Nifty 50 on the Put side for November 21 expiry:

On the Put side, the Nifty 50 strikes between 23,000 and 23,600 have seen Open Interest addition for this Thursday’s weekly expiry.

Strike OI Change Premium
23,500 22.58 Lakh Added 121.8
23,000 17.97 Lakh Added 19.65
23,600 11.48 Lakh Added 169.15
23,400 10.37 Lakh Added 87.2

Fresh long positions were seen in these stocks on Thursday, meaning an increase in both price and Open Interest:

Stock Price Change OI Change
Eicher Motors 6.70% 14.79%
United Breweries 1.17% 6.34%
UPL 2.82% 3.39%
Apollo Tyre 4.71% 2.89%
Chola Finance 0.47% 2.62%

Fresh short positions were seen in these stocks on Thursday, meaning a decline in price but an increase in Open Interest:

Stock Price Change OI Change
PI Industries -4.48% 18.45%
Tata Consumer -2.38% 12.16%
Manappuram Finance -1.34% 9.33%
Dalmia Bharat -1.35% 8.25%
ABB -1.81% 8.14%

Short covering was seen in these stocks on Thursday, meaning an increase in price but a drop in Open Interest:

Stock Price Change OI Change
GNFC 1.98% -11.94%
NALCO 0.76% -10.10%
City Union Bank 0.76% -5.74%
Can Fin Homes 1.37% -5.70%
Samvardhana Motherson 3.38% -5.25%

These are the stocks to watch ahead of Monday’s trading session:

Reliance Industries | Reliance and Disney announces completion of transaction to form Joint Venture (JV) for entertainment brands in India. Nita Ambani will be the Chairperson of the JV.
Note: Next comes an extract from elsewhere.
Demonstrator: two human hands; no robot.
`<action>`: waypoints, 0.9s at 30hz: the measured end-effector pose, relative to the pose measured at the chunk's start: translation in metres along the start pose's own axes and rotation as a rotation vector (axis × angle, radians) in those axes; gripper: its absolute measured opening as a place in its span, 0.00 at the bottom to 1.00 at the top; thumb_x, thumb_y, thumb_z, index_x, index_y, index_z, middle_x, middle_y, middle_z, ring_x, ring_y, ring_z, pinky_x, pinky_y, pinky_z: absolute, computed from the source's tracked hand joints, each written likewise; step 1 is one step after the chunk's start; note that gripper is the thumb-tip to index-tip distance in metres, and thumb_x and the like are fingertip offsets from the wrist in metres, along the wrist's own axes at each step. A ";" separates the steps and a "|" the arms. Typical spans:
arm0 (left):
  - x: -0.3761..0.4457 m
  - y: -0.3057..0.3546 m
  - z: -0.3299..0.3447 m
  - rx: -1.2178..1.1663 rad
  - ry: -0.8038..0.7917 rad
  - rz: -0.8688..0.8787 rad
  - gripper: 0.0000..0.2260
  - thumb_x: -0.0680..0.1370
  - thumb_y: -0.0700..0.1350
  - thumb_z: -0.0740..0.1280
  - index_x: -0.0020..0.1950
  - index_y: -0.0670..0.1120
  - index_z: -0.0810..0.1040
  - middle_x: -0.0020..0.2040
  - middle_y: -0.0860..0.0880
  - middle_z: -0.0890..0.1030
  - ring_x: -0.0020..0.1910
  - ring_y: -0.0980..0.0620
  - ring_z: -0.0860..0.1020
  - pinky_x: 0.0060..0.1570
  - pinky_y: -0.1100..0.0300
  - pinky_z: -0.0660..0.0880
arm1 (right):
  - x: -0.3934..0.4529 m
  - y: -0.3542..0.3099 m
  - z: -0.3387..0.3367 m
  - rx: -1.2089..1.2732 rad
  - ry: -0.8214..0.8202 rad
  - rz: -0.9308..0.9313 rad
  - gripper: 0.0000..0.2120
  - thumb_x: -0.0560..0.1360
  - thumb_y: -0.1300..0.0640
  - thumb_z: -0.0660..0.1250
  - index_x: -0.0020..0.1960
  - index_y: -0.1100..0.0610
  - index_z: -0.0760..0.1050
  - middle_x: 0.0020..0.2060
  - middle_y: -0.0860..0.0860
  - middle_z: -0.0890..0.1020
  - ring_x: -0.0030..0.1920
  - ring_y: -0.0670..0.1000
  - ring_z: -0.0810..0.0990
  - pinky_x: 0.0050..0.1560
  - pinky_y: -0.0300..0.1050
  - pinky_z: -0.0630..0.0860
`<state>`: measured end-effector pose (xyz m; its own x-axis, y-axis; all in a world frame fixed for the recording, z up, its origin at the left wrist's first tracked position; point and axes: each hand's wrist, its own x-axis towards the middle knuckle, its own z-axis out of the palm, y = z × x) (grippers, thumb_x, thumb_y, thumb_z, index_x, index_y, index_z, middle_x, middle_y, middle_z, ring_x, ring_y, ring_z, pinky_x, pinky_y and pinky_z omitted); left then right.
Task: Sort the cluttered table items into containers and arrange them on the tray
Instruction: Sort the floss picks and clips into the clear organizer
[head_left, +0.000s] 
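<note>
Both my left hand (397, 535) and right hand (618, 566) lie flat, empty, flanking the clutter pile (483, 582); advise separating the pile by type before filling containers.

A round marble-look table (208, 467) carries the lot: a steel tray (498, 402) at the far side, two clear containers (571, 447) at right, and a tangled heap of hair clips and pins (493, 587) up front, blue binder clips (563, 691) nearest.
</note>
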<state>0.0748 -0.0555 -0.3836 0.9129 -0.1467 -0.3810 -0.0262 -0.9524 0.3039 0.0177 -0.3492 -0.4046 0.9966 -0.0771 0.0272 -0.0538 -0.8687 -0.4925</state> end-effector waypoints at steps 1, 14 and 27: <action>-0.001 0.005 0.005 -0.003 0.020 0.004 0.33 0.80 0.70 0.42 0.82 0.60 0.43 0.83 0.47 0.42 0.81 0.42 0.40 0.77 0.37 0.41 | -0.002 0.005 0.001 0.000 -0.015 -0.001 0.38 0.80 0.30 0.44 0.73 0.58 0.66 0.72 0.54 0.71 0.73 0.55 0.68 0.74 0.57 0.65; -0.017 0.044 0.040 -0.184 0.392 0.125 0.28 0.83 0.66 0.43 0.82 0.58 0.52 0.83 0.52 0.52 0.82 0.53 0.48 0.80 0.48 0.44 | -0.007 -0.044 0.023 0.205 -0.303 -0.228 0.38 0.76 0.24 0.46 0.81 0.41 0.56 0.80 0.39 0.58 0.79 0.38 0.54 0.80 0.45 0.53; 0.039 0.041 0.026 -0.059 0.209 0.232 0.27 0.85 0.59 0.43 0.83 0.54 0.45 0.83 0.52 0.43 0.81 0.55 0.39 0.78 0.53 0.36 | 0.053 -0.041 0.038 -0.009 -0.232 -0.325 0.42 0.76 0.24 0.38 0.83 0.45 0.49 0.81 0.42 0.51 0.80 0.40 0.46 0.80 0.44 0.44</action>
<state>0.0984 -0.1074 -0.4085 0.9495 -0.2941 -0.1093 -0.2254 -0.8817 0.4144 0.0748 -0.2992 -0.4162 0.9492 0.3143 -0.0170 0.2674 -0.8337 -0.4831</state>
IGL | The company says further reduction in gas allocation communicated by GAIL effective November 16. Revised gas allocation is 20% lesser than the previous allocation. Reduction in gas allocation will have an impact on profitability.

Adani Total Gas | The firm says GAIL further cuts gas supply to the company by 13% effective November 16. It adds there would be an adverse impact on profitability of the company and it shall calibrate retail prices to end consumers to mitigate the impact of lower allocation.

Honasa Consumer | Net loss at ₹18.6 crore. Revenue at ₹461.8 crore as against ₹496 crore year-on-year. EBITDA loss at ₹30.7 crore as against EBITDA of ₹40.1 crore year-on-year.

Delhivery: Net Profit at 10.2 crore as against loss of 102.9 crore year-on-year. Revenue rose 12.8% to 2,189.7 crore versus 1,941.7 crore year-on-year. EBITDA at 57.3 crore as against EBITDA loss of 15.7 crore year-on-year. Margin at 2.6%.

Cyient | Cyient has expanded partnership with Allegro MicroSystems for magnetic sensors and power semiconductors for the automotive industry.

Nureca has signed a distribution agreement with Zepto.